今は学部レベルのインストラクショナルデザインのコースを教えつつ、遠隔教育コースの開発指導などをしているとのこと。今ならハワイで大メリル翁の授業が受けられる。これはすごいことなので、ぜひ日本から大挙して押し寄せてメリル博士直弟子となって、インストラクショナルデザインを学んでほしいものである。ハワイでメリル博士から直々にインストラクショナルデザインを学ぶ、二流の旅行会社あたりが企画しそうな機会がすでにそこにある。どこか変なところに視察に行くよりは、常夏のハワイでメリル博士のコースを受けた方がよほど力がつくだろう。博士はかなりじいちゃんだから、そのうち引退するかもしれないし、この機会を逃す手はないぞ。
今日のセッションでメリル博士が述べていたことは基本的には彼が長年に渡って口をすっぱくして言ってきたことである。「ただの情報伝達は教育ではない」「e-learningと称して売られているコースはほとんどが学習を意識して作られていない」「インストラクショナルデザイナーの使命は学習効率を最大化することであり、その一番のチャレンジはいかに意味ある練習機会をデザインできるかである」「インストラクショナルデザイナーがデザインを効率的に行なうためのツールが必要であり、それを開発するという方向は正しい」「研究者は何か効果がありそうだ、というところで研究を区切るんじゃなくて、その発見を活かしたインストラクションの開発までやりなさい」というようなことをエネルギッシュにたいへんな早口で語っていた。頭の回転の早い、しゃべりの達者なじいちゃんである。日本人だったら、加藤寛とか永六輔をイメージすれば当たらずとも遠からずである。
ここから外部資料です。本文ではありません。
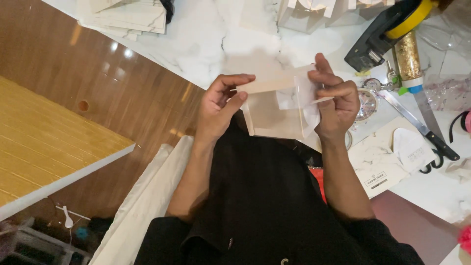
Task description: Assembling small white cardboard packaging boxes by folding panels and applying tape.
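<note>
Both hands hold a small flat marble-patterned cardboard box piece [274, 115] with a clear window, above my dark-clothed lap. My left hand [221, 105] pinches its left edge between thumb and fingers. My right hand [336, 100] grips its right side, where a clear plastic sheet [299, 95] lies over the card. The piece is held just off the white marble-patterned table [206, 44].
Black-handled scissors [427, 132] lie right of my right hand. A black and yellow tape dispenser [387, 29] and a gold glitter tube [409, 61] sit at the back right. Flat box blanks [127, 17] are stacked at the back left. A printed card [378, 164] lies near the table's edge.
</note>
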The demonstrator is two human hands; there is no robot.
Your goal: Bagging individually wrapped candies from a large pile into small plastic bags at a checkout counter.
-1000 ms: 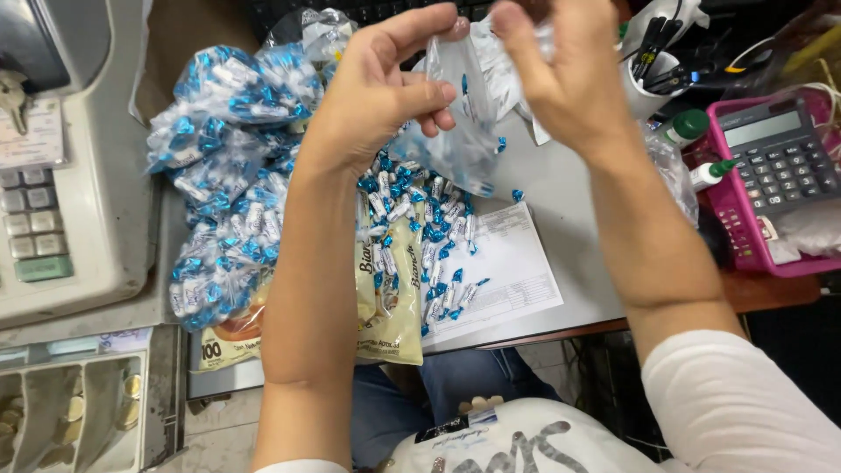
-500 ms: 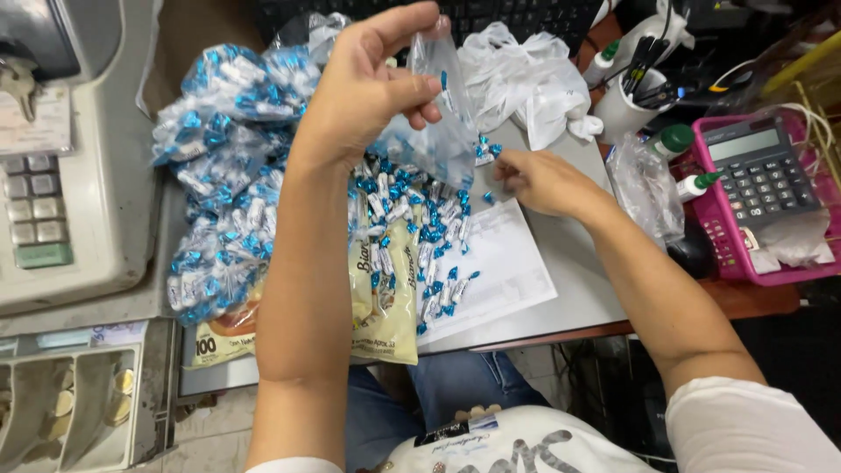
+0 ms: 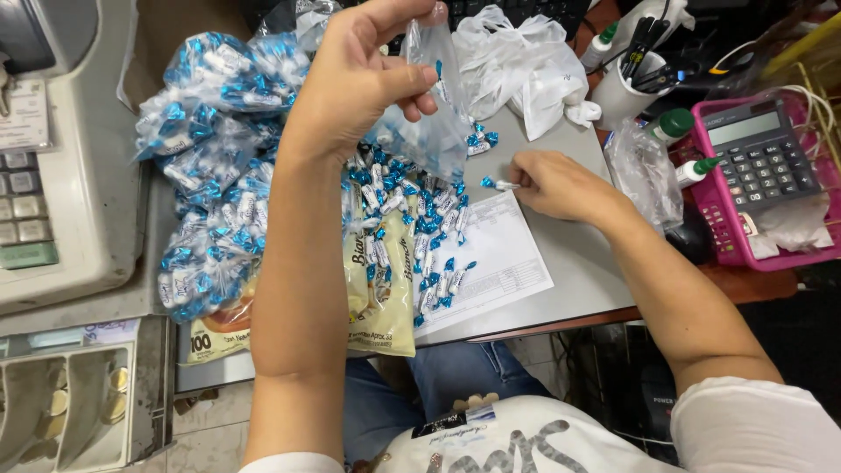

メリル博士は、「今日はラディカルシンカーのセッションだから、ラディカル(過激)にならんといかんな」と何度か冗談を言いながら、率直な話をしてくれた。このラディカルシンカーというお題があるおかげで、スピーカーの一番率直なところを引き出すことができるので、普段聞けないところまで聞けたりする。セミナー企画のつぼを押さつつ継続的に行なっているため、院生のボランティアグループが主催しているとはいえ、教員達も一目置いてくれている。そのため、メリル博士のような大物も、何の謝礼もなしに喜んで協力してくれる。こういう環境下で学ぶのはすばらしいことであり、日本でもただコースを作るだけでなくて、学びを促しあうような環境作りを以下に行なっていくかが重要になってくる。